The required output is a copy of each line in the material below that includes "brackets".
::::
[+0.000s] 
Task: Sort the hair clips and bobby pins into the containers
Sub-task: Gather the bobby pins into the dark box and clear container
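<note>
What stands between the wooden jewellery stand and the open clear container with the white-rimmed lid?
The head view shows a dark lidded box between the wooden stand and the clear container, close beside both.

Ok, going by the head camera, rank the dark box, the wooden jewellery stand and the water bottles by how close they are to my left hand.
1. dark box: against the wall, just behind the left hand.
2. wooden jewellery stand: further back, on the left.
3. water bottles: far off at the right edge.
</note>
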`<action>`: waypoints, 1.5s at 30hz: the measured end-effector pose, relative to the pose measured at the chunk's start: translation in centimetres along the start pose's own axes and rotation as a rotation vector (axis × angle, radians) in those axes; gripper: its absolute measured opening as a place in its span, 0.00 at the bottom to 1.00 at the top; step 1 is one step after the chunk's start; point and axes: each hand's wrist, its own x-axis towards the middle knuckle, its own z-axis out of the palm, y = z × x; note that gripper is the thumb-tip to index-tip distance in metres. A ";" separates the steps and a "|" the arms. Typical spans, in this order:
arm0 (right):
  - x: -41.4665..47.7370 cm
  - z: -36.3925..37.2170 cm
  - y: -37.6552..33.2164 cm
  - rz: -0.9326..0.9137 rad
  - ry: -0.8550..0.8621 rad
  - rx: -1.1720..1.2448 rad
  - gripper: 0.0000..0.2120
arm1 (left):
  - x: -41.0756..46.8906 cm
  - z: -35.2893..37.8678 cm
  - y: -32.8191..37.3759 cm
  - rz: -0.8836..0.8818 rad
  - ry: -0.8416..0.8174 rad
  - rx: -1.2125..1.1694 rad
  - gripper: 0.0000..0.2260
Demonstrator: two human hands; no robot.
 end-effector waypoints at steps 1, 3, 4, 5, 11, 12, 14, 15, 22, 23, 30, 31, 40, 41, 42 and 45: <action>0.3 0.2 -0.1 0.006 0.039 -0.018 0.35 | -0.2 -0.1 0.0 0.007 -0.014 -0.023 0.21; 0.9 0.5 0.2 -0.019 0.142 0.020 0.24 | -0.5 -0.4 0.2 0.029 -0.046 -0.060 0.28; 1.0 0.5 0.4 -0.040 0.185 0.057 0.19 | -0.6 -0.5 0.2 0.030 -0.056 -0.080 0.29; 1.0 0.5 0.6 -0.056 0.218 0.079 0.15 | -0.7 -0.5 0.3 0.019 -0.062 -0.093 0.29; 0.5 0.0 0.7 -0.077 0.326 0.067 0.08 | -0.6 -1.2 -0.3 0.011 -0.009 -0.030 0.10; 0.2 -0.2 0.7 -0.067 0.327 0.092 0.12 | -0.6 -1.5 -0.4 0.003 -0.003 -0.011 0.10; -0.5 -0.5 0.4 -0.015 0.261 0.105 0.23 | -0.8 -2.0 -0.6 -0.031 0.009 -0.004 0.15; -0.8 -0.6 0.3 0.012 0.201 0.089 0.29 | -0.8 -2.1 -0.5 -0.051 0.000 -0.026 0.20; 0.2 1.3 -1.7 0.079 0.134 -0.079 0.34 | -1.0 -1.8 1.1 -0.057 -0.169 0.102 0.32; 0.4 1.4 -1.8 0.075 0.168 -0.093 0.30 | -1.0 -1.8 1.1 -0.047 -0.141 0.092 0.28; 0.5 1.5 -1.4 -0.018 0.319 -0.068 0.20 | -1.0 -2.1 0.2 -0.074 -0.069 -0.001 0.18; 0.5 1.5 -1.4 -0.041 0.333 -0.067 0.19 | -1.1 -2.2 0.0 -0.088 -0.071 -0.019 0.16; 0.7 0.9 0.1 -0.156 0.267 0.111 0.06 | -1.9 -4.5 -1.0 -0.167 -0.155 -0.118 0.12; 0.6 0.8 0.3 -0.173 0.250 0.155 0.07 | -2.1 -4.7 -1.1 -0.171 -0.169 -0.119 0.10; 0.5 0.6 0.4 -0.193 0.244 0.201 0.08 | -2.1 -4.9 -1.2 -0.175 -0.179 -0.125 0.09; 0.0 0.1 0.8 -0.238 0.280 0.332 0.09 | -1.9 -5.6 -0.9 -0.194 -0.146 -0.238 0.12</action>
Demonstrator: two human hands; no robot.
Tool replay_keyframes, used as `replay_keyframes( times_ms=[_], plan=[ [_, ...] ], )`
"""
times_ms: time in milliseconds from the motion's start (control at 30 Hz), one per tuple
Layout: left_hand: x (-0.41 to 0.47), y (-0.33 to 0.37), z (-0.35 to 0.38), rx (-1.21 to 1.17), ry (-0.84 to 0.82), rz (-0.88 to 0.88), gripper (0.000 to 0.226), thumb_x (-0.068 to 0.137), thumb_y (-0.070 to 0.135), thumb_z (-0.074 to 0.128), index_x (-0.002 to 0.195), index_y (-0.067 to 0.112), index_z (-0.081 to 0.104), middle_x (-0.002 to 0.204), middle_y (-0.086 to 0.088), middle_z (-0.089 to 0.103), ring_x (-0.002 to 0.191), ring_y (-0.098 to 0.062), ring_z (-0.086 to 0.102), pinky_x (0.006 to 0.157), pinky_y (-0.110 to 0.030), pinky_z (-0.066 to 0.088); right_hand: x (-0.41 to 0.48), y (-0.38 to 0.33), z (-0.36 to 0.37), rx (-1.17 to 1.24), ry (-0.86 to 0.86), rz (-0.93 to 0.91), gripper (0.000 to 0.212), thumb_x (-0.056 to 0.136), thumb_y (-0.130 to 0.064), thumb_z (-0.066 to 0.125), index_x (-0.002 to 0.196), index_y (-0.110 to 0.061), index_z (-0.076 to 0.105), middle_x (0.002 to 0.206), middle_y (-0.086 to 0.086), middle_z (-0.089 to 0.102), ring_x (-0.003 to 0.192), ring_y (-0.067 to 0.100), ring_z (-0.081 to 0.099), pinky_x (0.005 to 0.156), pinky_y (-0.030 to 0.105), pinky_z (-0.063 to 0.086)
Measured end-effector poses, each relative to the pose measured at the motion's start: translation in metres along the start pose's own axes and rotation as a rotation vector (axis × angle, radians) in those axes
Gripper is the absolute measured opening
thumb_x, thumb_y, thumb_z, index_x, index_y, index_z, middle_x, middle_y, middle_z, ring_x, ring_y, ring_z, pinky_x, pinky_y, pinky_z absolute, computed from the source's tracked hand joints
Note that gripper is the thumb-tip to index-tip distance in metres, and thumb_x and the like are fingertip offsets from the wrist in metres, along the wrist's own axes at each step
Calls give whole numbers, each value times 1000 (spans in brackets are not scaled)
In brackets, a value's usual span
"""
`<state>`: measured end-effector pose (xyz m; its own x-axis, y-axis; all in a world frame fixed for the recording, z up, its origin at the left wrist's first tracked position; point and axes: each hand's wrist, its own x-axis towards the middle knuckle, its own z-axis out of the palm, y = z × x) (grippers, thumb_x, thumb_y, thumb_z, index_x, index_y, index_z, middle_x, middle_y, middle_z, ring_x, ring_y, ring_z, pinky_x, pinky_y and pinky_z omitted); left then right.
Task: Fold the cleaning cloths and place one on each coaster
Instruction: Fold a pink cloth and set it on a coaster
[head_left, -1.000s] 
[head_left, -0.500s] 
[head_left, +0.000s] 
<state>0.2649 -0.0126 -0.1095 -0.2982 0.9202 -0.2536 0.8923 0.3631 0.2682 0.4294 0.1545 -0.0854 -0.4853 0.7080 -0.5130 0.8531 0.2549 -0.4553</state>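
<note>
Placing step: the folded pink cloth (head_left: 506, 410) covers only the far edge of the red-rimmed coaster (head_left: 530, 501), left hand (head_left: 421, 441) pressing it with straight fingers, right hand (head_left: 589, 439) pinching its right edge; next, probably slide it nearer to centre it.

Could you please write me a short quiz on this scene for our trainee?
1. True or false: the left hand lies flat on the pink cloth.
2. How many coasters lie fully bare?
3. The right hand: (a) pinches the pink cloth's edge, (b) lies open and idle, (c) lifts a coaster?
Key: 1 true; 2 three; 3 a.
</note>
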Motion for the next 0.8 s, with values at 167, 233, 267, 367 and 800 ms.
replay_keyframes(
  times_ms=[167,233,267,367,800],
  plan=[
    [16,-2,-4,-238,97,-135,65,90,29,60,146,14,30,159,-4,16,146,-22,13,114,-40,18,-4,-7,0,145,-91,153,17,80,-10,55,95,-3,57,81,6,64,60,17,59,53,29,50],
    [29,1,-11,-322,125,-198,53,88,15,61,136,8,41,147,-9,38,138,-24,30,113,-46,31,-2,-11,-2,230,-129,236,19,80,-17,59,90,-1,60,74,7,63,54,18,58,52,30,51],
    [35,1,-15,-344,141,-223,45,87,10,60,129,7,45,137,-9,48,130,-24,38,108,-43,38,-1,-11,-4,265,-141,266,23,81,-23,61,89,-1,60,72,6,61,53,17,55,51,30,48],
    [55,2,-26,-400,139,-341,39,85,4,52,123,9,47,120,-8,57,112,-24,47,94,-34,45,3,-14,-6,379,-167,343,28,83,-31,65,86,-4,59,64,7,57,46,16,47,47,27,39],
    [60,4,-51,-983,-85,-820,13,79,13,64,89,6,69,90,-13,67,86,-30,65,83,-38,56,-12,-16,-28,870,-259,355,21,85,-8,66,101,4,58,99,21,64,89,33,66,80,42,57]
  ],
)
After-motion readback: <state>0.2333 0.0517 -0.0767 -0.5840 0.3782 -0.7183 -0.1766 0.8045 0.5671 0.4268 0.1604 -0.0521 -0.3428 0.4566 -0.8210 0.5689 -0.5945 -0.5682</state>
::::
**Response**
Calls give whole numbers, each value times 1000 (spans in brackets are not scaled)
In brackets, a value's usual span

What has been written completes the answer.